My view of buzzwords and hype is that is a sign of a well functioning bazaar.
c
Kudos to our friends at Humanitec for putting in a lot of hard work, effort, and money to generate the buzz. Buzzwords and hype don't make themselves.
a
@Ron Hough said a few things well. I'd say the growth of many tools under a single umbrella is driving this idea further. When you have an umbrella of hundreds of services in a cloud provider, new security, compliance, deployment, sre, monitoring guidelines the cognitive load to go from step a to step z is pretty massive.
j
All of this ^^^^. For another simple (and short) breakdown, Asim Razzaq's gives a non-buzzy version against the context of DevOps and SRE. https://podcasts.apple.com/us/podcast/ep-8-confused-about-platform-engineering-sre-devops/id1646310919?i=1000585420958
b
I’d agree with 90% of the above - the tech industry is fed by a news cycle, and that requires new terms. Putting the cynicism to one side, I’d say that “Platform Engineering” helps larger organisations deliver on the promises of DevOps at scale. And, you know, Kelsey Hightower called it in 2017 …

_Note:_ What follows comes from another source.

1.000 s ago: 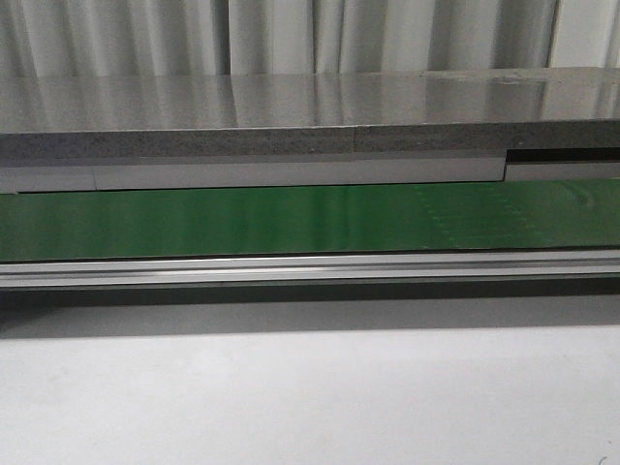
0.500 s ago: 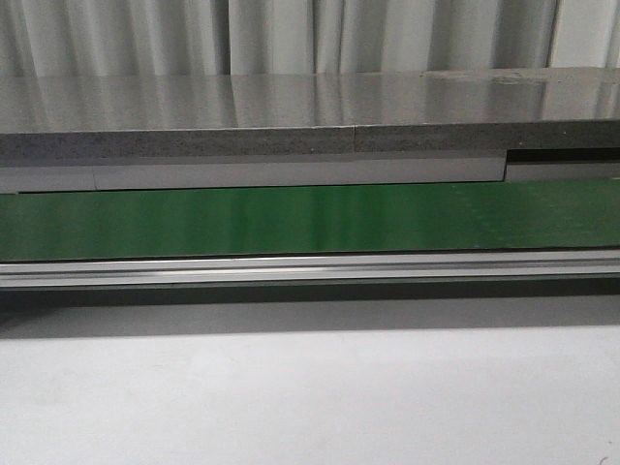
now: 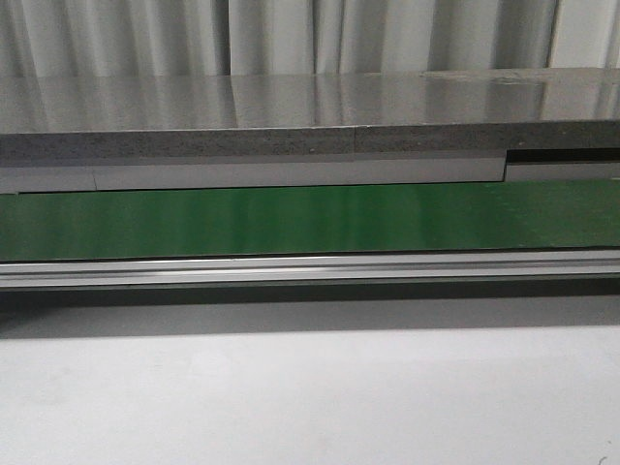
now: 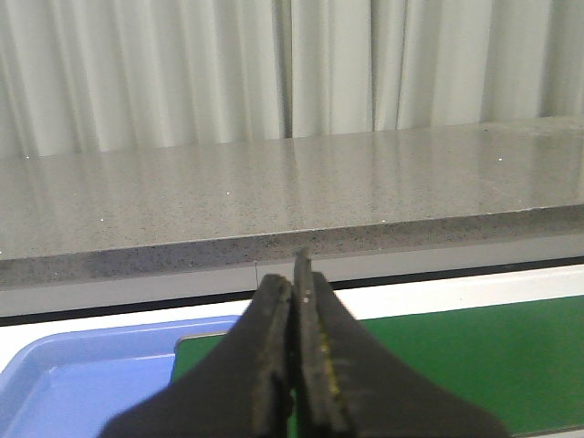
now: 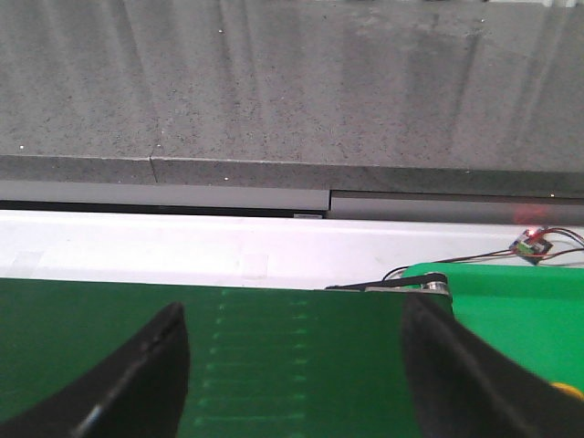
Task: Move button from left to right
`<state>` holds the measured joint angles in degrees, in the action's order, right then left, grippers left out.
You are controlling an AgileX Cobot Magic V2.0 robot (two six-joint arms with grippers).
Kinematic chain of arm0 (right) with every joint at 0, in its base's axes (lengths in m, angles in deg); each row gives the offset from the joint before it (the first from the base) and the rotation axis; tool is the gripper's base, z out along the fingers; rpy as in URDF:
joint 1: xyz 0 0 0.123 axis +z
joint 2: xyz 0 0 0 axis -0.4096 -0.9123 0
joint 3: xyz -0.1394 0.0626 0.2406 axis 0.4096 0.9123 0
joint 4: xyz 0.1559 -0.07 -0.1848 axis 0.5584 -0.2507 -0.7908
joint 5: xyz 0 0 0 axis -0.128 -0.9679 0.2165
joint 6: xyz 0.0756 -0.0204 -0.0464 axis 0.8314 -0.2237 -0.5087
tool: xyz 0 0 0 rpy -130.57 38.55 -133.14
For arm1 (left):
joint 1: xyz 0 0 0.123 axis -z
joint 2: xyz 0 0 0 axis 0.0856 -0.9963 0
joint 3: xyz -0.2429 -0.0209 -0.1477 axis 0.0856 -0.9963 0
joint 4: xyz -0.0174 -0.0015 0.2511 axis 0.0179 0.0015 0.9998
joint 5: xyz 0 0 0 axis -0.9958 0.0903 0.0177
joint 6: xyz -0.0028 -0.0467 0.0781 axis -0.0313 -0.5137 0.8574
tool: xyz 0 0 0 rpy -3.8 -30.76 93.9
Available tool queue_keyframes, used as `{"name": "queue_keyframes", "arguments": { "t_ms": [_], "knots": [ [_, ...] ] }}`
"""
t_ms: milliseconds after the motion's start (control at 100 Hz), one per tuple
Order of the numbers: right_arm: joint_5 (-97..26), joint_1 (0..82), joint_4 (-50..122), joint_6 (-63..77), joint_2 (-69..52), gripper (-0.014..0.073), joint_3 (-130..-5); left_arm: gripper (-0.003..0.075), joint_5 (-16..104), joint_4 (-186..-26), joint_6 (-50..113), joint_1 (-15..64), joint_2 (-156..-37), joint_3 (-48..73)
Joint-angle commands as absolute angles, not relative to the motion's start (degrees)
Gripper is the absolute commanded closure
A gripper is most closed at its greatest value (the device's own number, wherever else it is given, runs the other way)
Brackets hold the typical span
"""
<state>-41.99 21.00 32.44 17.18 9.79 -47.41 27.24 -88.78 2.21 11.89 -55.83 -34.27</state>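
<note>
Nearest you in the left wrist view, the left gripper (image 4: 294, 292) has its black fingers pressed together, nothing between them. Just past it lies a blue tray (image 4: 73, 383), cut off at the frame edge. The right gripper (image 5: 292, 365) is spread wide over the green conveyor belt (image 5: 274, 356); only the finger tips show. A sliver of yellow (image 5: 568, 391) sits at the frame corner, too cropped to identify. You cannot locate the button in any view. Farther off: a small board with a red light (image 5: 532, 241), then the grey stone counter (image 3: 310, 111), then curtains (image 3: 291, 34).
</note>
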Motion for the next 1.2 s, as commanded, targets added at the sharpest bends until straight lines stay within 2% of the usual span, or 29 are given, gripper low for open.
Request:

“I’m convinced the majority of people managing infrastructure just want a PaaS. The only requirement: it has to be built by them.”
p
I've just joined this slack, so obviously I feel that Platform Engineer applies to me. Why? I just joined a startup and the CEO had no idea what my job title should be. After considering all the other titles I've had, I went with Platform Engineer. Not because I wanted something new and cool that Linkedin recruiters would go nuts for, but because my work is never confined to DevOps (which isn't really a job). And while I've covered SRE functions in the past, the companies I've worked for weren't Google scale, so that role never fully described my job either. Infrastructure/Cloud engineer/architect are sometimes closer to what I've done, but I've also gone way past building the infra.
j
Nice @Paul Rafferty! Cool to hear that startups are finding value in platform engineering practices. I'd be curious what you're including in your roles and responsibilities, and maybe even more curious about what you're not including.
p
Hey John! This is just my personal take, but I think the answer depends on the size of the company. In a startup, a Platform Engineer curates or builds the whole IDP, so their responsibilities are more inclusive, spanning traditional infrastructure and devops roles, with an added focus on overall cohesion (eg: providing something like Backstage and linking it to various systems, evangelising). A traditional DevOps engineer may not be comfortable building core networking or security, while an infrastructure engineer might not think it's their job to provide additional observability or IDP services. So I think the role "Platform Engineer" is more apt to assign to a seasoned engineer who can do all of the above. As a company grows, the functions of that lone Platform Engineer will expand, possibly filling a department. The teams within that department might end up covering very traditional responsibilities because of complexity at scale, eg: networking, dev tooling, observability. But the department as a whole maintains responsibility for the IDP. It's important that the "North Star" of the IDP doesn't get lost when people break off into those specialist roles. Someone senior is paying attention to current Platform Engineering practices, and is hooked into channels like this one.
j
Thanks @Paul Rafferty. That's a really good breakdown in a startup context.